By Eric Heinz
After city officials met on Monday and Tuesday to discuss the litigation regarding the homeless issues in San Clemente, city attorney Scott Smith said they will look into providing a temporary shelter in the SB2 overlay.
Smith said the city council asked in closed session that a new contract be drafted with a nonprofit to provide services at the temporary shelter, as the city awaits to see what kind of regional opportunities will be available for permanent and transitional housing.
The SB2 overlay, named after the state bill that forced the city to create it, is in two sections of the Rancho San Clemente Business Park that could house about three dozen homeless people.

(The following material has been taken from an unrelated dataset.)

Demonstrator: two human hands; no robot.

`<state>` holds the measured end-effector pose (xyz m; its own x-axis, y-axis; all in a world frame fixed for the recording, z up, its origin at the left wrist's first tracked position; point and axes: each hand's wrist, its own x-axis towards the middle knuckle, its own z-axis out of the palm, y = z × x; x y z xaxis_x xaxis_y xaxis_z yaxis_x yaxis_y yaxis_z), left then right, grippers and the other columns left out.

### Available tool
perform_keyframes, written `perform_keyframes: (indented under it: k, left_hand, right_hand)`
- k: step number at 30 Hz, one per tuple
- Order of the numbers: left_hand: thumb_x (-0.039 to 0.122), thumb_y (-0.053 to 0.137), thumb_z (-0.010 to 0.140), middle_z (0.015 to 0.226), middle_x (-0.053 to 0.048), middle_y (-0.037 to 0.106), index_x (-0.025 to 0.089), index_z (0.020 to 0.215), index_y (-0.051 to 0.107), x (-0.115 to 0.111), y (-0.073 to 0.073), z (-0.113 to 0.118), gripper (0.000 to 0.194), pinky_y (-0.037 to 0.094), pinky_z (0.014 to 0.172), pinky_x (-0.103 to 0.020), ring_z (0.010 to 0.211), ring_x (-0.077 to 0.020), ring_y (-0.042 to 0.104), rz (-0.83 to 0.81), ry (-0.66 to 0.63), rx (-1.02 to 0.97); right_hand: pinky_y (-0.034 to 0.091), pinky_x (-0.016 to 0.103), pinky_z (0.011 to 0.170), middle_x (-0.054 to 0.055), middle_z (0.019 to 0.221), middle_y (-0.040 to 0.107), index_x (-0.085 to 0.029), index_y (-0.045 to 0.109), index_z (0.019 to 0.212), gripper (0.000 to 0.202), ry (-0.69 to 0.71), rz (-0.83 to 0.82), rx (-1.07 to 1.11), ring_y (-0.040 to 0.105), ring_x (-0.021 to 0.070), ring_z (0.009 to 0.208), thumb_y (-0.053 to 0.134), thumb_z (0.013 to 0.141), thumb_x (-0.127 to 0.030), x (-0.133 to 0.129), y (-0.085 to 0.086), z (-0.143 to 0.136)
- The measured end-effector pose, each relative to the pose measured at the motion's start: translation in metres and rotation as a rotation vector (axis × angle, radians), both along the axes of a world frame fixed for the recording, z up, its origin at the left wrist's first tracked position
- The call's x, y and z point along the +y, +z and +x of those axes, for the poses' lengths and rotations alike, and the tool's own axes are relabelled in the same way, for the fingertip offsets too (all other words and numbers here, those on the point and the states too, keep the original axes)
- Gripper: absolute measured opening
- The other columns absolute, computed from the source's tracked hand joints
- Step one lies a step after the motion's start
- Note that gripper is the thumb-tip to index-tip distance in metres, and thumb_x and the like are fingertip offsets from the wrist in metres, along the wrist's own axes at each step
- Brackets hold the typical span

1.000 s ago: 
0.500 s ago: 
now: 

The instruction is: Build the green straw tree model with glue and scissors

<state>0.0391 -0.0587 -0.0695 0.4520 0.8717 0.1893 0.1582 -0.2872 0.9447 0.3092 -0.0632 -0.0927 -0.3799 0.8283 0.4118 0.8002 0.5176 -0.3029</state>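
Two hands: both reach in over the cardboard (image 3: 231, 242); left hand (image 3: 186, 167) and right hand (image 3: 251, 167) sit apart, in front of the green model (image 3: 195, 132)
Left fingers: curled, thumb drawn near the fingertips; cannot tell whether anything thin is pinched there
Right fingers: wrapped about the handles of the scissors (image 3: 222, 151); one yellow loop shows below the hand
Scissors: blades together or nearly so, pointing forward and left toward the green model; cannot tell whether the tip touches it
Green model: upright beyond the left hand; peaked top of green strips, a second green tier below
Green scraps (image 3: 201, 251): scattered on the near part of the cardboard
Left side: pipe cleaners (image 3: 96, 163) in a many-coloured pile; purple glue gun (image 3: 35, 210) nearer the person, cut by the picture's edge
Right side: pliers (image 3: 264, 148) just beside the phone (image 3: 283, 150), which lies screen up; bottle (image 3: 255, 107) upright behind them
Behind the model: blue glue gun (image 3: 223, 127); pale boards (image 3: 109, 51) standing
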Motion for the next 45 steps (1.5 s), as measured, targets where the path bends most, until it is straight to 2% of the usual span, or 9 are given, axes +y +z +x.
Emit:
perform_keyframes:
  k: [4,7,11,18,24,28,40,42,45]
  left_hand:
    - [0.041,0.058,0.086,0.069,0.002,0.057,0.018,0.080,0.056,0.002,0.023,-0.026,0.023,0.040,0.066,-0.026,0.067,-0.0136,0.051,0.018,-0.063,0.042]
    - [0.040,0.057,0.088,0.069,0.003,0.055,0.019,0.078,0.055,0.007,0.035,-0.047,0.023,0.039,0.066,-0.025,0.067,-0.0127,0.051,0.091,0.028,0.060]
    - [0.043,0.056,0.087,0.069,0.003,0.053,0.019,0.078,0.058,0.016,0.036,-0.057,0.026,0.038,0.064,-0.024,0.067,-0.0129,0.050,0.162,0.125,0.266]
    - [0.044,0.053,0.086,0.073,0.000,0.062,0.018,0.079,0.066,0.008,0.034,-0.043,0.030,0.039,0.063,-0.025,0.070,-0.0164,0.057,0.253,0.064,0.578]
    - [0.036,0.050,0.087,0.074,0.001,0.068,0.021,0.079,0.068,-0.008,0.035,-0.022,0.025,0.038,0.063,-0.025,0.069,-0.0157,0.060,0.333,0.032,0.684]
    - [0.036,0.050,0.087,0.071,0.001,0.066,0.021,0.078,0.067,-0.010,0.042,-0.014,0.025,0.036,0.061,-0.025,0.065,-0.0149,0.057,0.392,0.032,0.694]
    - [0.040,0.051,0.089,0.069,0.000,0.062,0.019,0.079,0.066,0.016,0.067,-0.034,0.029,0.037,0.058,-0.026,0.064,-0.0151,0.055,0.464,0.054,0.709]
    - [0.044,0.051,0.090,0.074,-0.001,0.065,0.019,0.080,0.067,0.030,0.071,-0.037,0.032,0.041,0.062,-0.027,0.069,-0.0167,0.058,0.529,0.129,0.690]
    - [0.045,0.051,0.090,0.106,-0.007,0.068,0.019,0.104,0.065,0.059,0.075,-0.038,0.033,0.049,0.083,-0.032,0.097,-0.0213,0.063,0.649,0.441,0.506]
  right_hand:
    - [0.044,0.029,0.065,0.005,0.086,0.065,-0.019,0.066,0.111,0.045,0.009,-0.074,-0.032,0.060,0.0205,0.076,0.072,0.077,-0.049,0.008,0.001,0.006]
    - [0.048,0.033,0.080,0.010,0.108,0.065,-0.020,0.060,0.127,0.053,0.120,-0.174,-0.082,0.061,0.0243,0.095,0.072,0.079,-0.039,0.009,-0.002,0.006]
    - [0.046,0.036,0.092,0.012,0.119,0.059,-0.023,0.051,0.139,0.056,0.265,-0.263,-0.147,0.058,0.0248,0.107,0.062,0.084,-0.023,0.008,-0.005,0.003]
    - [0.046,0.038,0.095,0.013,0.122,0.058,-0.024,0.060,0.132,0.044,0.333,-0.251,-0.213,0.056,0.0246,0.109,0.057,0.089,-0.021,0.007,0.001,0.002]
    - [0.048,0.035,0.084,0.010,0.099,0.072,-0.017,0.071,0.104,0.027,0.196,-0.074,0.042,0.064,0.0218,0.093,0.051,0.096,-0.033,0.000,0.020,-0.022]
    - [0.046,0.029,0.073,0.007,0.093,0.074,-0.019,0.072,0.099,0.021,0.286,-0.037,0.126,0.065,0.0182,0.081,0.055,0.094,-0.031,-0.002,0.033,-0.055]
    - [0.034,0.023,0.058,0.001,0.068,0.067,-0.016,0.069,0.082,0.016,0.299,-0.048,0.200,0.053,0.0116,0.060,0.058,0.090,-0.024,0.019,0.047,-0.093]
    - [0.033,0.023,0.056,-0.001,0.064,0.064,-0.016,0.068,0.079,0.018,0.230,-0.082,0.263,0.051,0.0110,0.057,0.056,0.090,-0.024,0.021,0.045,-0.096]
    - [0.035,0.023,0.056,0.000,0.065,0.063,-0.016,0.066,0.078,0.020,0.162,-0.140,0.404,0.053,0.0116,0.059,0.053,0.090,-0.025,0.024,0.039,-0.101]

Resident George Gregory gave a passionate speech about the situation at North Beach, where he’s been a resident for decades. He said the time is now to build a temporary shelter so that the sheriff’s department can enforce the laws already on San Clemente’s books. The city had to put a damper on its anti-camping laws after the Ninth Circuit Court last year ruled that cities cannot remove homeless people from public property unless they have a bed or shelter for them.
On Tuesday, federal Judge David O. Carter held the first status conference of the hearing regarding the lawsuit submitted against several South Orange County cities by Housing is a Human Right, which alleges those cities, including San Clemente, have not done enough to provide shelter for their respective homeless populations.
Because the south cities had not been officially served, most of them did not send a representative, and Carter mostly discussed the operations taking place in north Orange County, where cities are spending millions of dollars on new shelters.
Smith said the city is also looking to enter a “joint defense agreement” with San Juan Capistrano, Lake Forest, Rancho Santa Margarita and Laguna Hills in the litigation regarding the shelters.